Barium studies may reveal "skip lesions" (also known as the Stierlin sign), characterized by incomplete or absent luminal filling and characteristic "pencil-like" compression markings at affected intestinal segments. Colonoscopy can identify pathological changes in the ileocecal region and terminal ileum, with biopsy samples providing material for acid-fast staining, Mycobacterium tuberculosis culture, or PCR testing to confirm the diagnosis.
Differential diagnosis is necessary to distinguish intestinal tuberculosis from other conditions such as Crohn's disease or malignancies of the ileocecal region. Particular caution is required when differentiating from Crohn's disease, as the treatment approaches differ significantly.
Treatment
Medical therapy is the primary treatment modality for intestinal tuberculosis. Surgical intervention is reserved for cases involving complications. Preoperative measures generally include appropriate antituberculous therapy and supportive care, unless emergencies necessitate immediate surgery.
Indications for surgery include:
- Acute or chronic intestinal obstruction caused by small intestinal strictures;
- Perforation resulting in peritonitis, localized abscesses, or enteroenteric or enterocutaneous fistulas;
- Uncontrolled intestinal bleeding;
- Localized hyperplastic lesions in the ileocecal region or colon that cannot reliably exclude malignancy.
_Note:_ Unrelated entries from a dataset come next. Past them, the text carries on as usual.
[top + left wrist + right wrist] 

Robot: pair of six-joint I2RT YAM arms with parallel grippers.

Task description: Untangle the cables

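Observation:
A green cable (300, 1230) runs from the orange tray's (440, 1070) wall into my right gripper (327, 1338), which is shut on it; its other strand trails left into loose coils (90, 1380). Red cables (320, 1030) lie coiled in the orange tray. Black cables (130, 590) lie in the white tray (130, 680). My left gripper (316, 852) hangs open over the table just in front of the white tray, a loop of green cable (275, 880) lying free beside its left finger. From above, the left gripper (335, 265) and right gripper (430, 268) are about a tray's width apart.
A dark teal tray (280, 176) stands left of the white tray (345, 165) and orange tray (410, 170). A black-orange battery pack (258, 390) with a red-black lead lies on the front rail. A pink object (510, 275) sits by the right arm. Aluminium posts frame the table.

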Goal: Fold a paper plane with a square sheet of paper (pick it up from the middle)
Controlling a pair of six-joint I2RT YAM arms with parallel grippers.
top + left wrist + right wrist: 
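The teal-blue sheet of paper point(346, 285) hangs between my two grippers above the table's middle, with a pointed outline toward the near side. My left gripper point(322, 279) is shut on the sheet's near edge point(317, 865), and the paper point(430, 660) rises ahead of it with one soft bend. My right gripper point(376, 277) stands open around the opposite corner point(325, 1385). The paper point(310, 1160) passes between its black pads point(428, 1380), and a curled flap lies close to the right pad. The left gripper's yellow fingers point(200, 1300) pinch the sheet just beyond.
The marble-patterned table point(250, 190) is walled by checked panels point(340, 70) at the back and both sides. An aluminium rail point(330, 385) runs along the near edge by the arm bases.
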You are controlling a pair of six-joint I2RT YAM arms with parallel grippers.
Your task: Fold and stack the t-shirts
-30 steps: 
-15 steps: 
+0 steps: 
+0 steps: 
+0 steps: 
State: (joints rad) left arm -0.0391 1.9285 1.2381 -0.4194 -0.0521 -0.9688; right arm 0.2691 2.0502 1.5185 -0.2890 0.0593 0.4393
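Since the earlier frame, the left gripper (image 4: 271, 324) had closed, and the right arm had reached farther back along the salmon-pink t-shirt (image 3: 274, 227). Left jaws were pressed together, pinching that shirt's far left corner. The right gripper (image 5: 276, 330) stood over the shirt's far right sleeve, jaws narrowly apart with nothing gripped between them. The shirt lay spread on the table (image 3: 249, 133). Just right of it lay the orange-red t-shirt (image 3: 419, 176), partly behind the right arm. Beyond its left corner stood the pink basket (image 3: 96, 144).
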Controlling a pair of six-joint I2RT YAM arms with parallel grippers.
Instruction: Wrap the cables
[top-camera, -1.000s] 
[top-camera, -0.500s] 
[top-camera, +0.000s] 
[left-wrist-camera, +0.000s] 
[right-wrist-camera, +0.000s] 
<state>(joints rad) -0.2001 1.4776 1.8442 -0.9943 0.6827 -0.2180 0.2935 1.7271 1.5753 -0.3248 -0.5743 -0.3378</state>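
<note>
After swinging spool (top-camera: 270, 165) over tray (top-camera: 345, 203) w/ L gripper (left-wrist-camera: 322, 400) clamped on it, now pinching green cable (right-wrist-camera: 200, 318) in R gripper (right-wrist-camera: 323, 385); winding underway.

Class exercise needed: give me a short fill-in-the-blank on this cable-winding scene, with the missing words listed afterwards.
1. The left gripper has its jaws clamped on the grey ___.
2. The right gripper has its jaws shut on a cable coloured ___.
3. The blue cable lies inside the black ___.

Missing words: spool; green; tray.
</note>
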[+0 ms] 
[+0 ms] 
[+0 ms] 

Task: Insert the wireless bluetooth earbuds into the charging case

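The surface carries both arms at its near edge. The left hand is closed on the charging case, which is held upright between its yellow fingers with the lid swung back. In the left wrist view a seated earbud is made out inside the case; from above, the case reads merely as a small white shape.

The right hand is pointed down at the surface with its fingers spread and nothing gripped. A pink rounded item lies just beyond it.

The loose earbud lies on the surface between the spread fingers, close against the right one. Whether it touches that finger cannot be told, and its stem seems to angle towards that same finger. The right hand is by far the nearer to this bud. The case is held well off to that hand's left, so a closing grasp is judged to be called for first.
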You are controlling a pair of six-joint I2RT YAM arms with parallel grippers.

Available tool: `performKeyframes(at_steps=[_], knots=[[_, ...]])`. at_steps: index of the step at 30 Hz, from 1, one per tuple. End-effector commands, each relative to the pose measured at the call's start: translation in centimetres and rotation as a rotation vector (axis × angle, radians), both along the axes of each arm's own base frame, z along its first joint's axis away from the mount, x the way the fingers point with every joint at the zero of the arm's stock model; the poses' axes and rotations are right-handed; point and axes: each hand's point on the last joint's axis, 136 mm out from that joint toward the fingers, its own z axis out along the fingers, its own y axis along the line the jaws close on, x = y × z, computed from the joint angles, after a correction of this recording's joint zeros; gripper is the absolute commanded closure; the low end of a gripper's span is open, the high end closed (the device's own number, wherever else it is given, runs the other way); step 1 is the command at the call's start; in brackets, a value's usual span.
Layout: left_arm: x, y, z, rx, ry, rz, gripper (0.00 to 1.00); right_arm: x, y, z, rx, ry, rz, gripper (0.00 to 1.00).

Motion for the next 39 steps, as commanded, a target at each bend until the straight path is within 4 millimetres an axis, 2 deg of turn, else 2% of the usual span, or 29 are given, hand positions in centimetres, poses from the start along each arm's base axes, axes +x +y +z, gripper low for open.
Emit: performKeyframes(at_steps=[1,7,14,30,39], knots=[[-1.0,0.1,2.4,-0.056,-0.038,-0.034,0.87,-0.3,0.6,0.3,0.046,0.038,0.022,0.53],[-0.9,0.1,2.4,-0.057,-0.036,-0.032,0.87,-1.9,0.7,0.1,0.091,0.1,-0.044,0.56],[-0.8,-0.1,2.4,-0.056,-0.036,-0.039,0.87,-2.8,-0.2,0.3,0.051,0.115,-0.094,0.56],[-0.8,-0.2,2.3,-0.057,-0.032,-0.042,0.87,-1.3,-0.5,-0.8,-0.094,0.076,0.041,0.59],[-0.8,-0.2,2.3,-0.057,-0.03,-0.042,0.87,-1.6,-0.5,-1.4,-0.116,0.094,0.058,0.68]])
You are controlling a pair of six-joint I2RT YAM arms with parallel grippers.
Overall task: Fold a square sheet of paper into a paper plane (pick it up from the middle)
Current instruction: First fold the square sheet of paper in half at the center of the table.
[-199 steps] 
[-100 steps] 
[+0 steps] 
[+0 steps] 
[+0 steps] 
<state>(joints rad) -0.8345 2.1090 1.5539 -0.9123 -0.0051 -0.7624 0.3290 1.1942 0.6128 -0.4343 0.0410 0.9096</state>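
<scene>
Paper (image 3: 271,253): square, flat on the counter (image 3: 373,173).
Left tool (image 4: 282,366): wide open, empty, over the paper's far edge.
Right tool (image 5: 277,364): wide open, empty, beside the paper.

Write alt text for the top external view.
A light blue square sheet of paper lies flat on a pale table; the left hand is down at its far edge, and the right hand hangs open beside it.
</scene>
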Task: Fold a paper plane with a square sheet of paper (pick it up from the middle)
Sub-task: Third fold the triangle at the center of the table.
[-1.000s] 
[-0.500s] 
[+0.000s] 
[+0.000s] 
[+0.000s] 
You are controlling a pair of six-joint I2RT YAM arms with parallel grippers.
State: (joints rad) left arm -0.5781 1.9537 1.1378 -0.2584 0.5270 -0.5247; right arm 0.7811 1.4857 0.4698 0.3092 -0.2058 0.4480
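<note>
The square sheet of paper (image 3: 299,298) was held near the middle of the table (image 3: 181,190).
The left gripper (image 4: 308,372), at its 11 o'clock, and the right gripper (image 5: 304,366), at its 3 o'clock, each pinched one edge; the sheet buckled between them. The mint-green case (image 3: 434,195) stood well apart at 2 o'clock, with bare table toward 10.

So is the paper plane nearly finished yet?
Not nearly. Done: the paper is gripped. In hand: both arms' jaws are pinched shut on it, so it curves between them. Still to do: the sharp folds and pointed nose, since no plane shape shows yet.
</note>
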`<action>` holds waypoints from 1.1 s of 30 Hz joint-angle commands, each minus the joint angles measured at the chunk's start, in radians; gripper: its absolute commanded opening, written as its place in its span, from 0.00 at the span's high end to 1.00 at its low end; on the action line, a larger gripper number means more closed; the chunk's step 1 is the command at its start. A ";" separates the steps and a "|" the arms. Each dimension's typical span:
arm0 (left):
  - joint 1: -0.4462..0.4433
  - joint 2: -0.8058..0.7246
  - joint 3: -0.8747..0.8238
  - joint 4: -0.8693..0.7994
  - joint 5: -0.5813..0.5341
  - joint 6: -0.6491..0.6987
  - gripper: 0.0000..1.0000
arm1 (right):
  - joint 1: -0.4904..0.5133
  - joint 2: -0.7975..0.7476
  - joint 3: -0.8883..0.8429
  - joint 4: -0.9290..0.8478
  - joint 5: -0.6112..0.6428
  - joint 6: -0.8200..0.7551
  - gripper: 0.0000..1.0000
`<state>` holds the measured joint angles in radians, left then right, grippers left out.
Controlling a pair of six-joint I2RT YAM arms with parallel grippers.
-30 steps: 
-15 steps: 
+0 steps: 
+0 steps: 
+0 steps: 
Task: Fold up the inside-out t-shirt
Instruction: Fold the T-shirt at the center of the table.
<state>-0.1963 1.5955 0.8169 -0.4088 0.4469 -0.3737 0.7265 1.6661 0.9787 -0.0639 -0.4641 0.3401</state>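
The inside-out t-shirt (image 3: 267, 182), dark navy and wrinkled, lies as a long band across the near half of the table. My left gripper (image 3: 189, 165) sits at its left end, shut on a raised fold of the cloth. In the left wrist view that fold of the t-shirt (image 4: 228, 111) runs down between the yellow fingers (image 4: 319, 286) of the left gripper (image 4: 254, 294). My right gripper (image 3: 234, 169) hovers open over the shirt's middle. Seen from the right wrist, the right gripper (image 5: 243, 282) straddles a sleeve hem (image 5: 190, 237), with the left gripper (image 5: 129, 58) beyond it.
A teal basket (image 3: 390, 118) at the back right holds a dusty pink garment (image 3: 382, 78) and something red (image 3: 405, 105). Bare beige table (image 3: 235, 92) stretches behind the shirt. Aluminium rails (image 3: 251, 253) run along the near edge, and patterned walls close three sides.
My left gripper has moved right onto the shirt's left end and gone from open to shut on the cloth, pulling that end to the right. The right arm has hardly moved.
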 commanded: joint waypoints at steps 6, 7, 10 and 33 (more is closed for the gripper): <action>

The choice of surgical procedure depends on the specific condition:
- Resection and anastomosis may be performed for strictures causing obstruction. Segmental resection is preferred for multiple lesions, while extensive resections are typically avoided.
- For acute intestinal perforation, resection of the affected bowel segment is recommended, as simple repair of the perforation has a high risk of failure.
- Hyperplastic lesions in the ileocecal region or those suspicious for malignancy may require ileocecal or right hemicolectomy.